Why are scientific programming languages so weird?

Question

It seems to me that programming languages meant for use in science and engineering are consistently weird compared to general-purpose languages. Some examples off the top of my head:

In Matlab, each function has to be placed in a separate file
In R, <- is the assigment operator, as opposed to = in almost every other language
Matlab, R, Julia and others are all 1-indexed
Matlab uses % for comments, and not the standard # or //

Of course, these languages all have several design features that actually make them easier to use for scientific applications, such as more natural matrix notation. Still, they all inexplicably make all these bizarre choices which don't make anything easier and could easily have been avoided if the language designers had just chosen to do what 99% of other languages do. Is the reason vendor lock-in? A lack of contact with the wider software development community? Something else?

I read this thread and didn't find the explanations satisfactory. Just because R were designed as a scientific language doesn't mean it had to completely ignore conventions and use <- instead of =.

Short answer: because they were made for scientists, not for programmers. — Bart van Ingen Schenau, Feb 21 '14 at 11:03
Short answer: Because every language you think is normal was influenced by a common ancestor, C. — Ross Patterson, Feb 21 '14 at 11:17
I think you'll struggle to find *any* conventions across languages. It depends on their heritage. — Robbie Dee, Feb 21 '14 at 11:19
Nothing of that is weird. It's just _different_. Because there is no particular reason to choose one syntax over the other except what the specific author of the specific language is used to. — Jan Hudec, Feb 21 '14 at 13:05
Your 99% is wrong. If you only know C and its derivatives you might think so, but well over 50% of non-C languages use something different for assignment, indexing and/or comments. — david.pfx, Feb 21 '14 at 13:59
Not even maths uses `=` for assignment because maths has no assignment. — phresnel, Feb 21 '14 at 14:56
There is no such a "convention" that "=" must be an assignment operator.

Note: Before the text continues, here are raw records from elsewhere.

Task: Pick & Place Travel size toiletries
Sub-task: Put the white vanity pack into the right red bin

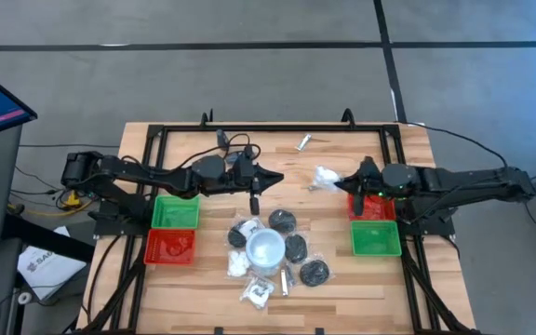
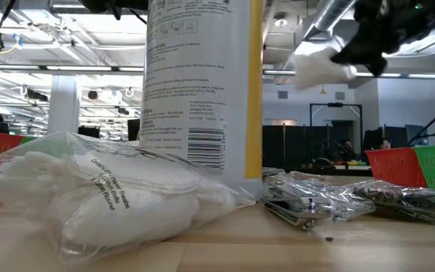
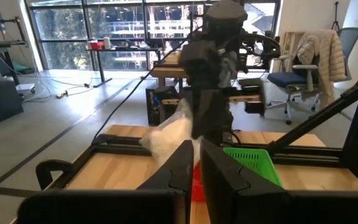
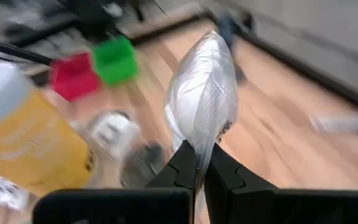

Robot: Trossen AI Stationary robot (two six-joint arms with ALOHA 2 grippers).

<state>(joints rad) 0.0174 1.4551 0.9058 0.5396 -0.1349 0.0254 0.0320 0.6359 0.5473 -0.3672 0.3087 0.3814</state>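
The right gripper (image 1: 346,182) hangs above the bench (image 1: 184,140), toward its right edge and just beside the right-hand red tray (image 1: 376,208), with its fingers (image 4: 185,163) pinched narrow on a white piece in a clear wrapper (image 4: 202,93); the low view shows that piece (image 2: 322,69) lifted well clear of the surface. The left gripper (image 1: 278,177) reaches toward the bench's centre, its 2 fingers (image 3: 180,167) drawn close together with nothing between them. The rest of the travel size toiletries (image 1: 277,249) lie loose near the front edge at mid-bench, black round discs (image 1: 282,221) and wrapped white pieces (image 1: 257,293) crowded around a white round container (image 1: 266,247). One silvery stick (image 1: 304,141) lies apart near the back edge. A green tray (image 1: 175,211) and a red tray (image 1: 170,246) sit at the left edge, and another green tray (image 1: 376,238) sits at the right edge.
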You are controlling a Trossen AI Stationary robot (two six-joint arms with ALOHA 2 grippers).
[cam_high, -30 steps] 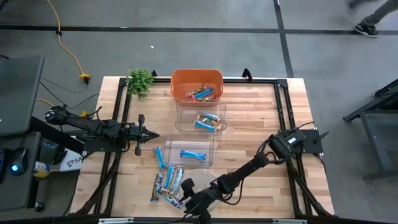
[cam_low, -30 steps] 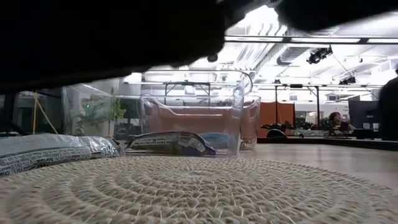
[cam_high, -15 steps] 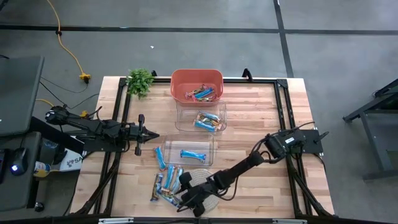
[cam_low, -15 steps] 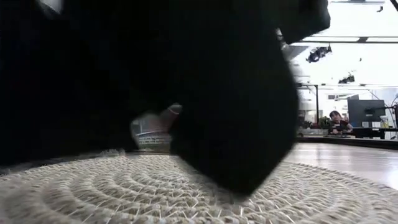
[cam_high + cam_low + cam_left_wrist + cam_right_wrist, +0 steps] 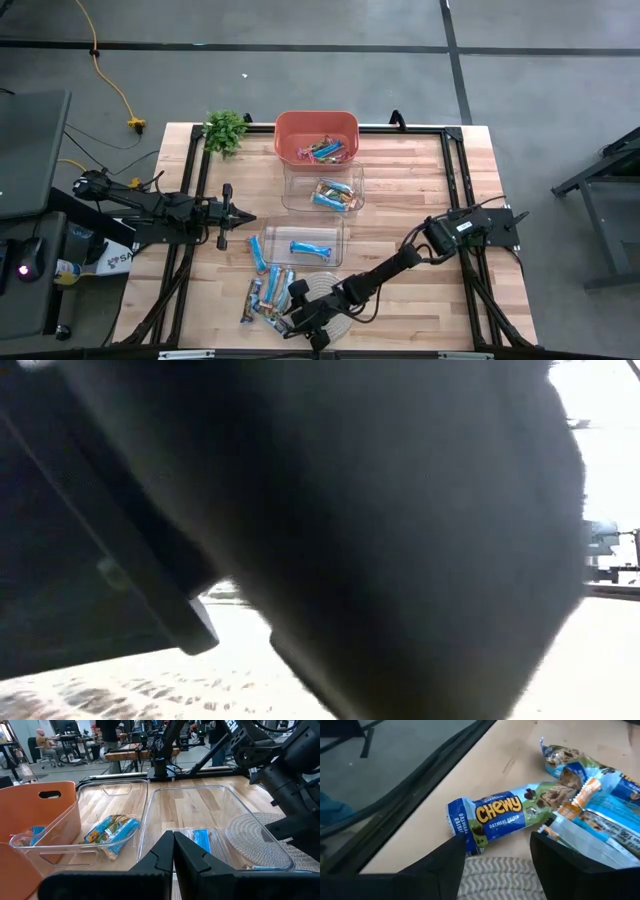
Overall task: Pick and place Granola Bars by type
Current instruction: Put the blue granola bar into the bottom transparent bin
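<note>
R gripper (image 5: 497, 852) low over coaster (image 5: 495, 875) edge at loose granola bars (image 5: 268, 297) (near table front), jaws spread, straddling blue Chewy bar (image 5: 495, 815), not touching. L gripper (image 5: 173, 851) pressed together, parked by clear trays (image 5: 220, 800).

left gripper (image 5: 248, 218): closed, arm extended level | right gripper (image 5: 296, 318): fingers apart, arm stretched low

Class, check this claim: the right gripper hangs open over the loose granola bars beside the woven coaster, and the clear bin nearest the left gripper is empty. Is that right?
Not quite. The clear bin is not empty: it holds one blue granola bar, as the high view shows. The rest stands: the right gripper hangs open over the loose granola bars beside the woven coaster.
</note>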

By convention, it's an equality predicate and nothing else. — SK-logic, Feb 23 '14 at 16:03
Pascal and its derivatives do not use `=` as an assignment operator. Nor do they use `#` or `//` for comments. — Gort the Robot, Feb 23 '14 at 22:42
@phresnel "Not even maths uses = for assignment" - correct. "maths has no assignment" - correct for secondary school maths only. — Gangnus, Feb 23 '14 at 22:58
@StevenBurnap Pascal is a derivative of Simula, not vice versa. — Gangnus, Feb 23 '14 at 22:59
@gangnus I was referring to Ada, Module 2, Delphi, ObjectPascal, etc. — Gort the Robot, Feb 24 '14 at 01:14
@StevenBurnap I see. I only wanted to recall that all of them, including Pascal, come from Simula. Simula was the first OOP language. And had features that were hardly realized in all its children. Some of these old languages were fantastic. — Gangnus, Feb 24 '14 at 09:00
Your standards are not that standard. Algol, COBOL, and BASIC for example all use 1-based indexes. F# and OCAML use <- as assignment operators, and Pascal uses := as assignment operator. And most assembler languages use ; for comments, afaik. — Pete, Feb 24 '14 at 11:21
@Gangnus: Hmm. Would you have some examples? Maybe I am messing up terminology? — phresnel, Feb 24 '14 at 19:49
@phresnel Math, among other divisions, has logic. And logic, among other divisions, has formal systems theory. These ones HAVE assignment operators. At my university and books that I had read, it looked as '→'. And surely, it couldn't be '=', as the meaning of the last was set long ago. — Gangnus, Feb 25 '14 at 08:39
@Gangnus: But does '→' designate the mutation of the target operand? — phresnel, Feb 25 '14 at 11:02
@Gangnus: My math seems not strong enough. Can you give me something to study that contains mutables? — phresnel, Feb 25 '14 at 11:18
@Gangnus: Actually I know these. However, I fail to see how 'S → ...' is equivalent to a mutation-assignment. I see them more as a set of rules, such that when you apply `S -> SS` upon `Foobar`, we get `FoobarFoobar`, yet the rule itself is still the same. They transform the input, but themselves remain unchanged. — phresnel, Feb 25 '14 at 11:39
let us [continue this discussion in chat](http://chat.stackexchange.com/rooms/13246/discussion-between-gangnus-and-phresnel) — Gangnus, Feb 25 '14 at 12:32
@phresnel sorry, look better this one: http://en.wikipedia.org/wiki/Hoare_logic#Assignment_axiom_schema — Gangnus, Feb 25 '14 at 12:36
@Gangnus: I finally realise there is a thin line between pure maths and pure information science, if any. I accept your initial suggestion regarding secondary school math; thx for my _This Week's Enlightenment_ :) Really interesting to see a mathematical definition of assignment (I am not sure if we should remove comments; they contain some very valuable informations and misconceptions) — phresnel, Feb 26 '14 at 10:30

Gangnus · Answer 1 · 2016-01-08T11:10:15.823

21

There are different conventions. Conventions in mathematics, logic, and applied sciences and conventions in IT. The first ones are far older.
The scientific languages are made to make the life of THEIR users more convenient. The user is seen as a scientist, who can realize some algorithm from time to time or to check some theory, without the need to learn something really new. So, the languages for scientists MUST be made up to non - IT standards. Because they are not meant for the use of IT people. They are up to OTHER standards and that is good because of the target auditory. Because the good SW UI, and language is SW UI, must be done based on needs of user, not of the coder.
Our IT standards are industry standards. IT is industry. Science is not industry. Scientists are proud of it. And they would reluctantly take anything from our practice into theirs. And they don't like standards at all. And nobody likes foreign standards. So, if somebody will make a scientific language that will look up to IT standards, it would be hardly selling well, because of the dislike of the target auditory, even if it were objectively more convenient.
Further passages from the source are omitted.